Remaining blocks (tracked as `P3-HF-UPLOAD-EXTEND` in the bigbounce repo's
drive-to-100 queue) — these require a **pod regeneration** since the
2026-04-08 H200 snapshot's score-distribution files for these surveys
carry `data_source: "synthetic"` (aggregate statistics only; no
row-level anomaly table with RA/Dec/score):
| Survey | Paper 3 count | Status |
|---|---:|---|
| SDSS DR18 | 77,905 | Pod regen needed — H200 snapshot has synthetic score-dist only |
| LAMOST DR10 | 44,075 | Pod regen needed — synthetic score-dist only |
| eROSITA DR1 | 298 | Pod regen needed — synthetic score-dist only |
## Column schemas
### DESI DR1 (`desi_dr1_anomalies.parquet`)
| Column | Type | Description |
|---|---|---|
| `tid` | int | Internal pipeline ID (negative = synthetic test-time placeholder; kept for provenance) |
| `ra` | float | Right Ascension (deg, ICRS) |
| `dec` | float | Declination (deg, ICRS) |
| `score` | float | BigAE reconstruction loss (MSE over normalized flux) |
| `worst` | str | Filter with highest per-filter residual ratio (`B` · `R` · `Z`) |
| `rB` / `rR` / `rZ` | float | Residual ratio per DESI filter |
### ACT DR6 + Planck CMB (`act_dr6_anomalies.parquet`, `planck_cmb_anomalies.parquet`)
| Column | Type | Description |
|---|---|---|
| `patch_idx` | int | Scored-patch index |
| `ra` | float | Patch-centre Right Ascension (deg, ICRS) |
| `dec` | float | Patch-centre Declination (deg, ICRS) |
| `anomaly_score` | float | CMB-patch autoencoder reconstruction score |
### NEOWISE (`neowise_anomalies.parquet`)
22-column mid-IR variability feature vector per source, top 436 by
`anomaly_score`. Columns include `source_id`, `ra`, `dec`, `n_epochs`,
`time_span`, per-band means/std/amplitude/chi² (W1/W2), Stetson J,
inter-band color and color variance, and `anomaly_score`. The
paper-3 novelty analysis uses RA/Dec + W1-W2 color for cross-match.
### Gaia DR3 (`gaia_dr3_anomalies.parquet`)
27-column photometric-variability feature vector per source, top 500
by `anomaly_score`. Columns include `source_id`, `ra`, `dec`,
per-band (G / BP / RP) mean / std / num_selected, range/MAD/skewness/
kurtosis of G, BP-RP color + color variance, and `anomaly_score`.

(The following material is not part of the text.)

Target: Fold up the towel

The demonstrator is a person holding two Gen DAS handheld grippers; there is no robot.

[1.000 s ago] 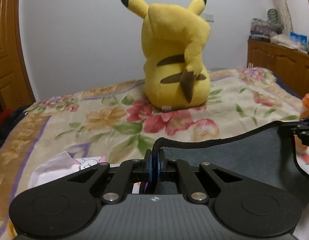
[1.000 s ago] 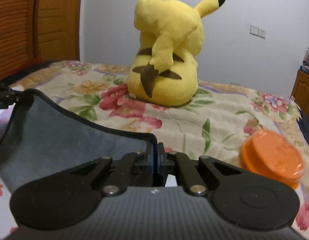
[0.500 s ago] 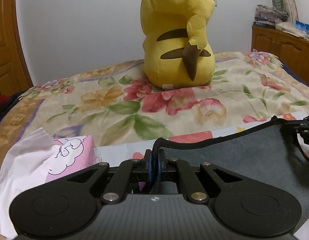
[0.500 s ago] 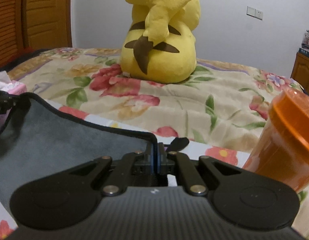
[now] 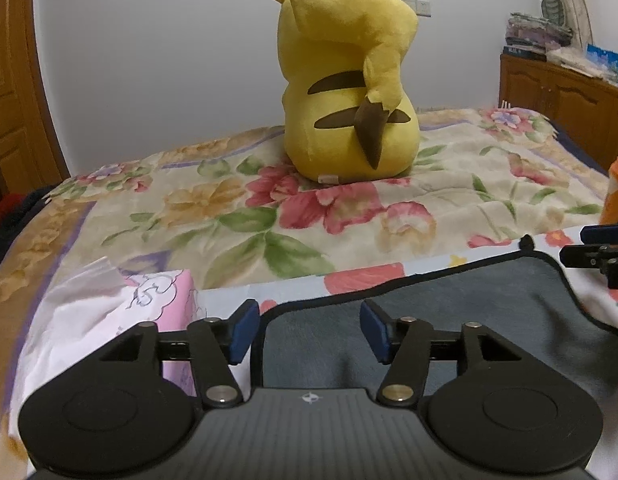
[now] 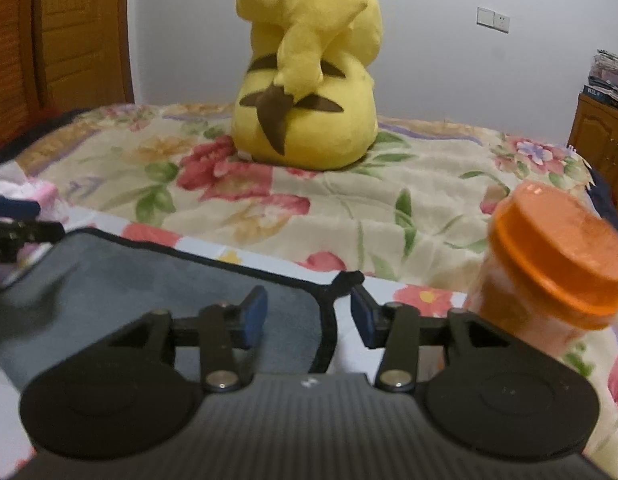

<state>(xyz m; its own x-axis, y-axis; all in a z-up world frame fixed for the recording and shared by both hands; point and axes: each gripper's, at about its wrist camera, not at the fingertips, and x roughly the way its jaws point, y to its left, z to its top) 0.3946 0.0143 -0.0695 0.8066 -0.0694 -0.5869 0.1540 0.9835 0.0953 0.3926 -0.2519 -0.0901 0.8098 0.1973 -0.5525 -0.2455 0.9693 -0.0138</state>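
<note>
**Both Grippers Parted Over the Grey Towel**

The left hand-held gripper [image 5: 307,334] stood released, its blue pads [image 5: 240,334] spread wide with nothing between them. The grey towel [image 5: 449,320], edged in black, lay flat on the bed [image 5: 229,208] right under it, its near left corner sitting just inside the gap between the two fingers.

The right hand-held gripper [image 6: 307,316] was likewise released, jaws apart and grasping nothing. In its view, the towel's [image 6: 169,292] right corner lay between the pads, and a small black loop on the towel's far corner poked up just beyond the fingertips. Each gripper showed at the far side edge of the other's view, beside the towel's opposite end.

A pink-and-white tissue pack [image 5: 149,300] lay just beside the towel's left edge. An orange lidded jar [image 6: 549,264] stood close to the right gripper, to the right of the towel. Farther back on the flowered bedspread, a yellow plush toy [image 5: 345,80] sat upright with its back to both cameras, well apart from the towel. A wooden cabinet [image 5: 561,96] stood to the right of the bed.
</note>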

## Caveats and paper cross-references
- **ACT DR6 model under-trained** (§7.2 of Paper 3) — the ACT DR6 block
is reported for coverage but should be retrained on the full
Planck+ACT matched-filter map set before production cosmology use.

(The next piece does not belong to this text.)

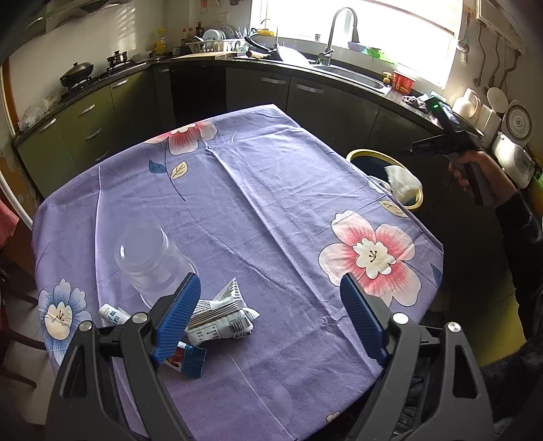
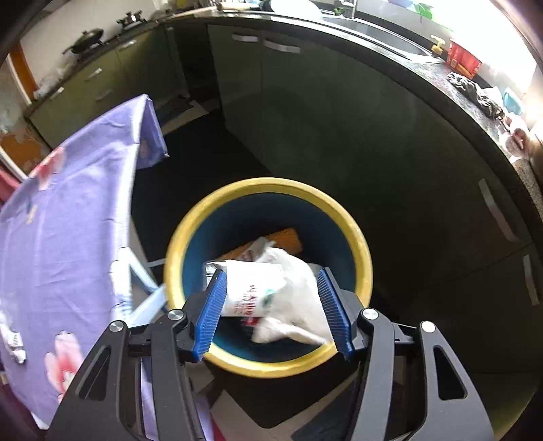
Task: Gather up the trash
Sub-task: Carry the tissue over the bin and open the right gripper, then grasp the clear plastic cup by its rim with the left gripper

- **NEOWISE ecliptic systematic** (§3.3 and §7.2) — the raw NEOWISE
row-level table was cleaned with a galactic-plane mask prior to
scoring, but the surviving top-436 still inherited the survey's
polar-cadence-linked false-positive profile. The Path-C rebuild
(fire #84, criterion #5) adds a post-hoc ecliptic-latitude mask
`|b_ecl| < 80°` that removes 17 objects concentrated in the
10°-radius polar caps at 2.6× the uniform-null expectation
(1.52 % of sky area). The published Path-C NEOWISE set is the
419/436 = 96.1 % of the raw catalog surviving the mask; the
rejected 17 objects are preserved at
`pipelines/p3_anomaly_engine/pathc_neowise_ecliptic/` in the
bigbounce repo for auditability. Cross-match against Gaia DR3 +
AllWISE is still recommended before claiming any individual source.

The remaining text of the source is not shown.